*INSTRUCTIONS FOR THE TASK*.
Could you retype the whole listing, word for word?

*DATA LISTING*.
=-=-=
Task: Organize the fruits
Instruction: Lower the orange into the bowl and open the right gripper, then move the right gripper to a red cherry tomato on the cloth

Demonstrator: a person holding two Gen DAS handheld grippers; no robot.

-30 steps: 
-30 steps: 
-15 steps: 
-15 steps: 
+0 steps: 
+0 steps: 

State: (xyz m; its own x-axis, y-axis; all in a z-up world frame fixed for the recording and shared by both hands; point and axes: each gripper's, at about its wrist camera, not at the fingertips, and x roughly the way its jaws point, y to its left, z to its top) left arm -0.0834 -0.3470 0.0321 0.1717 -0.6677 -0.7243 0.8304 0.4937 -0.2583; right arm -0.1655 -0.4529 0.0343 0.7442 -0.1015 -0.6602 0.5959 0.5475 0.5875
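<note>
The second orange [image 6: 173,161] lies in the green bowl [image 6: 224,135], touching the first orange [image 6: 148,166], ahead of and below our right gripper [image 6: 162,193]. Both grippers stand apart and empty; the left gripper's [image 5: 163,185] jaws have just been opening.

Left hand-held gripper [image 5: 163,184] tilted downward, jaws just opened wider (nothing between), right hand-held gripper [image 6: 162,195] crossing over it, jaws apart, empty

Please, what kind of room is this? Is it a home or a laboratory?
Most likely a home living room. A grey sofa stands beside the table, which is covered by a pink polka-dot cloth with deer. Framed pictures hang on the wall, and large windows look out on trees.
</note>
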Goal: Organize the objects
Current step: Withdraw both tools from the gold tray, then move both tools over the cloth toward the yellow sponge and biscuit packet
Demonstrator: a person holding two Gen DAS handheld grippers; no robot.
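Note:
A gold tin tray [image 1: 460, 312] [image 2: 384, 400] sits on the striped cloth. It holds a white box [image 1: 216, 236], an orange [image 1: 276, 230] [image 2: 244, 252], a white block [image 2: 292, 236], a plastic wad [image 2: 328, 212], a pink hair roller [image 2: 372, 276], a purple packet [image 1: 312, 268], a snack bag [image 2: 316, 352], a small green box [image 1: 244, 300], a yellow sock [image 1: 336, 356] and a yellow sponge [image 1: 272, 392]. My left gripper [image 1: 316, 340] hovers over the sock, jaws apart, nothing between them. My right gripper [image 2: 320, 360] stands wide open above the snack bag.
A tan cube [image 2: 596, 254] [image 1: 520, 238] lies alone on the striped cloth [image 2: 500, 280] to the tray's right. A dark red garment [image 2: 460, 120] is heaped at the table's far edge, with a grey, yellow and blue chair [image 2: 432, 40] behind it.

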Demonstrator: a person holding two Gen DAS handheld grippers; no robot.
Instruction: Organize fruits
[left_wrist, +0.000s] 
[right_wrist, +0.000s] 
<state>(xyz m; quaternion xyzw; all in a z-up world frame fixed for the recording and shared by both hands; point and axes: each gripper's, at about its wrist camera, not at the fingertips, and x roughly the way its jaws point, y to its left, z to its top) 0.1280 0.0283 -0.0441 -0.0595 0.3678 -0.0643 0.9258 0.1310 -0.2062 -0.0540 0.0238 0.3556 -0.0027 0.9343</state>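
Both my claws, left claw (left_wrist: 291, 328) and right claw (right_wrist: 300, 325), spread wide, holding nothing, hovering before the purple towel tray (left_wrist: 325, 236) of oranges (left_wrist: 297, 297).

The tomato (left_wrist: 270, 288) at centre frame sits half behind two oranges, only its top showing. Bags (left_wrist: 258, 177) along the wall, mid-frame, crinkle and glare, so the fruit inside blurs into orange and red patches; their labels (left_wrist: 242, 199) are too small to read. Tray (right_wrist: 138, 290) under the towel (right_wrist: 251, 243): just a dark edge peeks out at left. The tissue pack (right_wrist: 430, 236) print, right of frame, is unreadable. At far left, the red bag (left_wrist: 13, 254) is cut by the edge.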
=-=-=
*SOLUTION*.
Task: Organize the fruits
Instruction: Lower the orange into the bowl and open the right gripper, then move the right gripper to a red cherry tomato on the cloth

Demonstrator: a person holding two Gen DAS handheld grippers; no robot.

-30 steps: 
-30 steps: 
-15 steps: 
-15 steps: 
+0 steps: 
+0 steps: 

State: (xyz m; its own x-axis, y-axis; all in a z-up world frame fixed for the recording and shared by both hands; point and axes: each gripper's, at about its wrist camera, not at the fingertips, and x roughly the way its jaws point, y to its left, z to its top) left arm -0.0834 -0.3470 0.0321 0.1717 -0.6677 -0.7243 0.8304 0.4937 -0.2583; right arm -0.1655 -0.4529 0.0343 0.7442 -0.1015 -0.6602 0.5959 0.5475 0.5875
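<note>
The second orange [image 6: 173,161] lies in the green bowl [image 6: 224,135], touching the first orange [image 6: 148,166], ahead of and below our right gripper [image 6: 162,193]. Both grippers stand apart and empty; the left gripper's [image 5: 163,185] jaws have just been opening.

Left hand-held gripper [image 5: 163,184] tilted downward, jaws just opened wider (nothing between), right hand-held gripper [image 6: 162,195] crossing over it, jaws apart, empty

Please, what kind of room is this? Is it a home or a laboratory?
Most likely a home living room. A grey sofa stands beside the table, which is covered by a pink polka-dot cloth with deer. Framed pictures hang on the wall, and large windows look out on trees.
</note>
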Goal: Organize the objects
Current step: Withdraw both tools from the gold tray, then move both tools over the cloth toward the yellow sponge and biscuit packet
Demonstrator: a person holding two Gen DAS handheld grippers; no robot.
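Note:
A gold tin tray [image 1: 460, 312] [image 2: 384, 400] sits on the striped cloth. It holds a white box [image 1: 216, 236], an orange [image 1: 276, 230] [image 2: 244, 252], a white block [image 2: 292, 236], a plastic wad [image 2: 328, 212], a pink hair roller [image 2: 372, 276], a purple packet [image 1: 312, 268], a snack bag [image 2: 316, 352], a small green box [image 1: 244, 300], a yellow sock [image 1: 336, 356] and a yellow sponge [image 1: 272, 392]. My left gripper [image 1: 316, 340] hovers over the sock, jaws apart, nothing between them. My right gripper [image 2: 320, 360] stands wide open above the snack bag.
A tan cube [image 2: 596, 254] [image 1: 520, 238] lies alone on the striped cloth [image 2: 500, 280] to the tray's right. A dark red garment [image 2: 460, 120] is heaped at the table's far edge, with a grey, yellow and blue chair [image 2: 432, 40] behind it.
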
Demonstrator: a person holding two Gen DAS handheld grippers; no robot.
Instruction: Organize fruits
[left_wrist, +0.000s] 
[right_wrist, +0.000s] 
<state>(xyz m; quaternion xyzw; all in a z-up world frame fixed for the recording and shared by both hands; point and axes: each gripper's, at about its wrist camera, not at the fingertips, and x roughly the way its jaws point, y to its left, z to its top) 0.1280 0.0283 -0.0441 -0.0595 0.3678 -0.0643 0.9258 0.1310 -0.2062 -0.0540 0.0238 0.3556 -0.0027 0.9343</state>
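Both my claws, left claw (left_wrist: 291, 328) and right claw (right_wrist: 300, 325), spread wide, holding nothing, hovering before the purple towel tray (left_wrist: 325, 236) of oranges (left_wrist: 297, 297).

The tomato (left_wrist: 270, 288) at centre frame sits half behind two oranges, only its top showing. Bags (left_wrist: 258, 177) along the wall, mid-frame, crinkle and glare, so the fruit inside blurs into orange and red patches; their labels (left_wrist: 242, 199) are too small to read. Tray (right_wrist: 138, 290) under the towel (right_wrist: 251, 243): just a dark edge peeks out at left. The tissue pack (right_wrist: 430, 236) print, right of frame, is unreadable. At far left, the red bag (left_wrist: 13, 254) is cut by the edge.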

That completes the answer to this exercise.